## Work order
Give again, word for word, every line below from the one that has "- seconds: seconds" through the one that has "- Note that", both included, and no others.

## Collected material
= = =

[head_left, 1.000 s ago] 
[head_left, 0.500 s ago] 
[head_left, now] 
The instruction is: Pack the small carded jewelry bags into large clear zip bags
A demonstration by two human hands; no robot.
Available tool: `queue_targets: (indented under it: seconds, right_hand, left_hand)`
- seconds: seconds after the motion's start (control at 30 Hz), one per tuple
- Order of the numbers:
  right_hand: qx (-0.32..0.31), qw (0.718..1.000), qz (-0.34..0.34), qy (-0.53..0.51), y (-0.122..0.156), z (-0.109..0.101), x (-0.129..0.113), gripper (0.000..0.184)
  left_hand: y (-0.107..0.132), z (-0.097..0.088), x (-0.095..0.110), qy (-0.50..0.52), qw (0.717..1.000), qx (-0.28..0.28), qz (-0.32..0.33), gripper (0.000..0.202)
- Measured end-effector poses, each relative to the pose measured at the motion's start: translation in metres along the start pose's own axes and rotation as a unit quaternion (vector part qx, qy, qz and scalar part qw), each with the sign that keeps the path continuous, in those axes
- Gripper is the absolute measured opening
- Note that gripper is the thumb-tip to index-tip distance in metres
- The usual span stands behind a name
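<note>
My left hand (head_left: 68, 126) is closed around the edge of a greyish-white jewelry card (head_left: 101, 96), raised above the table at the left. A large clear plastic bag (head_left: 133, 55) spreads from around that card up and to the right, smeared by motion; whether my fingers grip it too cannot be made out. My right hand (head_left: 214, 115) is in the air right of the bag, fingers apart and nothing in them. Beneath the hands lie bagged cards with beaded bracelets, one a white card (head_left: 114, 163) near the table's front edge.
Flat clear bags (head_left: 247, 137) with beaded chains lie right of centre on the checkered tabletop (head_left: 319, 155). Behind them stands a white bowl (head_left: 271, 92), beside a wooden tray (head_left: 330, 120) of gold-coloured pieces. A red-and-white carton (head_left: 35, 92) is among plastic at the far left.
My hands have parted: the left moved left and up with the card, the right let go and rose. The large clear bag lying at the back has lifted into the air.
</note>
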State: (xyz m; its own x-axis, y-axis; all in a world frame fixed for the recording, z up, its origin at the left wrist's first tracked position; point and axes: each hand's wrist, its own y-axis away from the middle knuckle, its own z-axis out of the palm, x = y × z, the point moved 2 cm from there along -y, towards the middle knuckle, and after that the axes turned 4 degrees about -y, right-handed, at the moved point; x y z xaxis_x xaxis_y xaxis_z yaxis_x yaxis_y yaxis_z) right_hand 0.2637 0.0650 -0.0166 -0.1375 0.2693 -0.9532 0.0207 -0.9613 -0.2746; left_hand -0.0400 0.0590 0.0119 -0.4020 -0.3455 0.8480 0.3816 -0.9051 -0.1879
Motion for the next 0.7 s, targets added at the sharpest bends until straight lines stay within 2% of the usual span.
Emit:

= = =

## Output of the task
- seconds: seconds after the motion's start (control at 30 Hz), one per tuple
- Order of the numbers:
  right_hand: qx (-0.32..0.31), qw (0.718..1.000), qz (-0.34..0.34), qy (-0.53..0.51), y (-0.122..0.156), z (-0.109..0.101), x (-0.129..0.113), gripper (0.000..0.184)
  left_hand: y (-0.107..0.132), z (-0.097..0.088), x (-0.095..0.110), qy (-0.50..0.52), qw (0.717..1.000), qx (-0.28..0.28), qz (-0.32..0.33), gripper (0.000..0.202)
- Measured end-effector poses, each relative to the pose measured at the motion's start: translation in metres along the start pose's own axes and rotation as a unit quaternion (vector part qx, qy, qz and scalar part qw), each with the sign that keeps the path continuous, in those axes
- Gripper is the absolute measured opening
- Note that gripper is the thumb-tip to index-tip distance in metres

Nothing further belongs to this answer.